Tuesday, September 21, 2010

Tuesday, September 21, 2010
Ngaio Marsh Award for Best Crime Novel, revealed*
From Crime Watch blogger Craig Sisterson:


*No, I'm not revealing who has won the 2010 Ngaio Marsh Award for Best Crime Novel today, but I am revealing for the first time what the trophy the winner will receive looks like!
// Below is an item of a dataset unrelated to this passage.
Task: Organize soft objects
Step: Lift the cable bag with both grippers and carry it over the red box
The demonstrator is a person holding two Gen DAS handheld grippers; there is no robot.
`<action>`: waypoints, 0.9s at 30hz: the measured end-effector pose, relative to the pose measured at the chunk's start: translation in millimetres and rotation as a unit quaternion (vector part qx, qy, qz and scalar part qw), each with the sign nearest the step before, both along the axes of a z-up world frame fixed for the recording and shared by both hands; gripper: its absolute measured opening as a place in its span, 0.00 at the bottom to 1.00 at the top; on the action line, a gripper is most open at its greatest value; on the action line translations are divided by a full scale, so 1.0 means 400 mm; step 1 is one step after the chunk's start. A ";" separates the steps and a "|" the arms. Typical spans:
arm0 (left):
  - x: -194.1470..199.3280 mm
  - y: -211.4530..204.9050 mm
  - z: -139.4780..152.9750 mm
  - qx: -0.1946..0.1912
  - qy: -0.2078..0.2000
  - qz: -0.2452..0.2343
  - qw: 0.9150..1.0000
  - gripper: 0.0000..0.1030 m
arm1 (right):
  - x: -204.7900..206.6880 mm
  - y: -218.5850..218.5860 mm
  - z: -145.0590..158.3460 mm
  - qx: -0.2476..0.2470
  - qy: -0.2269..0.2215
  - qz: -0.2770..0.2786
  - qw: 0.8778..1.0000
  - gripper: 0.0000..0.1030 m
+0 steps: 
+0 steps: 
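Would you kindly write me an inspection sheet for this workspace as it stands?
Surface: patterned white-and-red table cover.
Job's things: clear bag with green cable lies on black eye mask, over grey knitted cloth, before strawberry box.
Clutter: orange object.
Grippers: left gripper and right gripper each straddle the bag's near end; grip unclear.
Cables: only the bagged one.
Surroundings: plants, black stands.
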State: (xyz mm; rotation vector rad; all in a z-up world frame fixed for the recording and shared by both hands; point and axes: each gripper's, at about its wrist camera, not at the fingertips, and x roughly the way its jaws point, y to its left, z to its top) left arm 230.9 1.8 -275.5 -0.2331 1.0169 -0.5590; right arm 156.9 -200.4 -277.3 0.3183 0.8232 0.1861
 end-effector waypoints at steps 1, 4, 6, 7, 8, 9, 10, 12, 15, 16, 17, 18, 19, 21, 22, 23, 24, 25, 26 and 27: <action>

As I've noted previously on this blog, this year will mark the first time (as far as I am aware) that an award for New Zealand crime fiction has ever been made. While the Canterbury Earthquake led to the unfortunate cancellation of the 2010 The Press Christchurch Writers' Festival, where the inaugural award was due to be made, the presentation of the Ngaio Marsh Award for Best Crime Novel (pictured above) has merely been postponed, and a replacement event will occur sometime in the coming weeks (likely in November). I will let you know the details of the eventual event, once things have been confirmed.

So at least all of you who are reading the three finalists now have a little more time to formulate your own opinion, before the official announcement. And booksellers have more time to promote all three finalists prior to the winner being announced.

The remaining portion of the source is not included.